Auf dem Rückweg von der Karlspreisverleihung in Aachen lande ich in einer Anti-Israel-Demo. Und ich muss mich fragen : Ist es eine Antisemiten-Demo?
Von Gerald Beyrodt
Ich bin heute in Aachen bei der Karlspreisverleihung gewesen. Preisträger Pinchas Goldschmidt hat in seiner Rede immer wieder betont, dass Europa endlich mehr gegen Antisemitismus unternehmen muss.
Nicht nur er hat den Preis bekommen, sondern auch „die jüdischen Gemeinschaften Europas.“ Und wie geht es den Karlspreisträgern 2024? Sie „leben in Angst“, sagt Pinchas Goldschmidt.
Ich habe an der Fernsehkommentierung beim Karlspreis mitgewirkt, war Co-Moderator. Als die Verleihung vorbei war und ich meine Sachen gepackt hatte, kam ich mit meinem Koffer an der „propalästinensischen Demo“ vorbei, vor dem alten Aachener Kurhaus. Dort hat ein Redner gesagt, ein „Verbrecher“ habe den Preis bekommen.
Welche Verbrechen Pinchas Goldschmidt begangen haben soll, hat der Redner nicht gesagt. Dafür sagte er: Während in Gaza die Kinder verhungerten, lasse es sich sich Pinchas Goldschmidt in einem Aachener Fünf-Sterne-Hotel gutgehen.
Mir ist der Kausalnexus nicht wirklich klar. Kann man Menschen in Gaza retten, indem man in der Jugendherberge absteigt? Wenn ja, dann kann ich das beim nächsten Mal gerne tun. Diesmal habe ich im Motel One übernachtet.
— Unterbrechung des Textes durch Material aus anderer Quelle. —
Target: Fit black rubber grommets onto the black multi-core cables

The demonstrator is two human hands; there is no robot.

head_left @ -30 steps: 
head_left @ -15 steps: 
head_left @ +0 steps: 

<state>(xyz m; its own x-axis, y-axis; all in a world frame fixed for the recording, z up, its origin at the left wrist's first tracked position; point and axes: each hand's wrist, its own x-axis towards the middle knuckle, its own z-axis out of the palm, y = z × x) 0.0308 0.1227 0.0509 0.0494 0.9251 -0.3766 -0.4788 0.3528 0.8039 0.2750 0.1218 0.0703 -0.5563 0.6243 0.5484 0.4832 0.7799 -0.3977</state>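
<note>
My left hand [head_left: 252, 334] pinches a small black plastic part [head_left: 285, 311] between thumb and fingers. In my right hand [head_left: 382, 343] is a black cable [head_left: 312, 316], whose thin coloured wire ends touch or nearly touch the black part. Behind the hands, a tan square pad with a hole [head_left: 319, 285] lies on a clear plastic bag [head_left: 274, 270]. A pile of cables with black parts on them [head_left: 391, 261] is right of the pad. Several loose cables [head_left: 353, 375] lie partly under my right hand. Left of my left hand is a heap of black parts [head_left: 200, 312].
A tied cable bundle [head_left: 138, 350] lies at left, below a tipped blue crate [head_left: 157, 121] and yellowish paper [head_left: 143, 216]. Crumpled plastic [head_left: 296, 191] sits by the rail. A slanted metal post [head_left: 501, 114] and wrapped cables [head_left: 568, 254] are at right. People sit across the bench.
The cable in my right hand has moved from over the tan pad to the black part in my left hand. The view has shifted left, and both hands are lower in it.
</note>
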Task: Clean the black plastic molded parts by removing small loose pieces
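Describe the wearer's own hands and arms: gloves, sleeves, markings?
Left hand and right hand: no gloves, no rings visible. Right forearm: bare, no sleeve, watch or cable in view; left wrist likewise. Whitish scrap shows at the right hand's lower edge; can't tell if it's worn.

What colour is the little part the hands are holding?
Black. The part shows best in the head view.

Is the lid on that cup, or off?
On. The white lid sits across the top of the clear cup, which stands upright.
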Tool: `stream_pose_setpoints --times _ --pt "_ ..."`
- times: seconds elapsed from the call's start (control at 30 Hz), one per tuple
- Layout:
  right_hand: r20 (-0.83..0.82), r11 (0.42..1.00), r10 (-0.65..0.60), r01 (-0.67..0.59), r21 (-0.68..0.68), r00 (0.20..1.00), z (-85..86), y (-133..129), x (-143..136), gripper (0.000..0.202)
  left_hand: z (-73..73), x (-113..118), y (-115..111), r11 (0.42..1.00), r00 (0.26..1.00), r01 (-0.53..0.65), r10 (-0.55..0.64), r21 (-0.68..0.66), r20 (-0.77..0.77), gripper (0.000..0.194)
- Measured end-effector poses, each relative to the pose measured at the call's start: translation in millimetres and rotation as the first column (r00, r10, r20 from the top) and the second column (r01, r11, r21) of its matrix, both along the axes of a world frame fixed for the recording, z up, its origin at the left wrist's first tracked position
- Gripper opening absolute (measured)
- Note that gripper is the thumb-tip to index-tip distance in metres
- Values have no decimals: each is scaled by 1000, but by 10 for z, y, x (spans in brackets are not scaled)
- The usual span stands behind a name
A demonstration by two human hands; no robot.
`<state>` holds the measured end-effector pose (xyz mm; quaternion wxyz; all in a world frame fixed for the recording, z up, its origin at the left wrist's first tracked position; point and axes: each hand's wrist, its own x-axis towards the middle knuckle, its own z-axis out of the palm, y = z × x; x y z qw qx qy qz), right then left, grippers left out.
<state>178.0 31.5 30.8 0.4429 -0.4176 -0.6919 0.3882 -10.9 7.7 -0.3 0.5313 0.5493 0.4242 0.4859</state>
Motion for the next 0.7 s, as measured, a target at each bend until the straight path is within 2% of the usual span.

Der Redner hat eine Opposition zwischen den hungernden Kindern in Gaza und dem Rabbiner aufgebaut, der es sich im Luxus angeblich gutgehen lässt. Interessante Variation auf das antisemitische Stereotyp vom geldgierigen Juden, der andere unterdrückt. Wir kennen das aus dem „Kaufmann von Venedig“.
Und dann fragte der Redner noch, warum das alles nicht bekannt sei. „Ich kann es euch sagen: wegen unseres zionistischen Systems.“ Er hätte auch sagen können: Die Medien sind verjudet. Möglicherweise haben Juden auch auf geheime Weise die Welt in der Hand. Er hat nur das Wort jüdisch durch „zionistisch“ ausgetauscht, und schon war der Antisemitismus bemäntelt.
Plötzlich fiel mir wieder Pinchas Goldschmidt ein, der in seiner Rede darauf hinwies, dass die Hamas diesen Krieg sofort beenden könnte.
Ich habe überlegt, ob der Redner auf der Demo nur antisemitische Stereotype abspult, oder ob er ein Antisemit durch und durch ist. Ich fand die Situation unerträglich, habe gedacht, dass ich nichts ändere, wenn ich weiter zuhöre, habe meinen Rollenkoffer genommen und zum Bahnhof getrottet.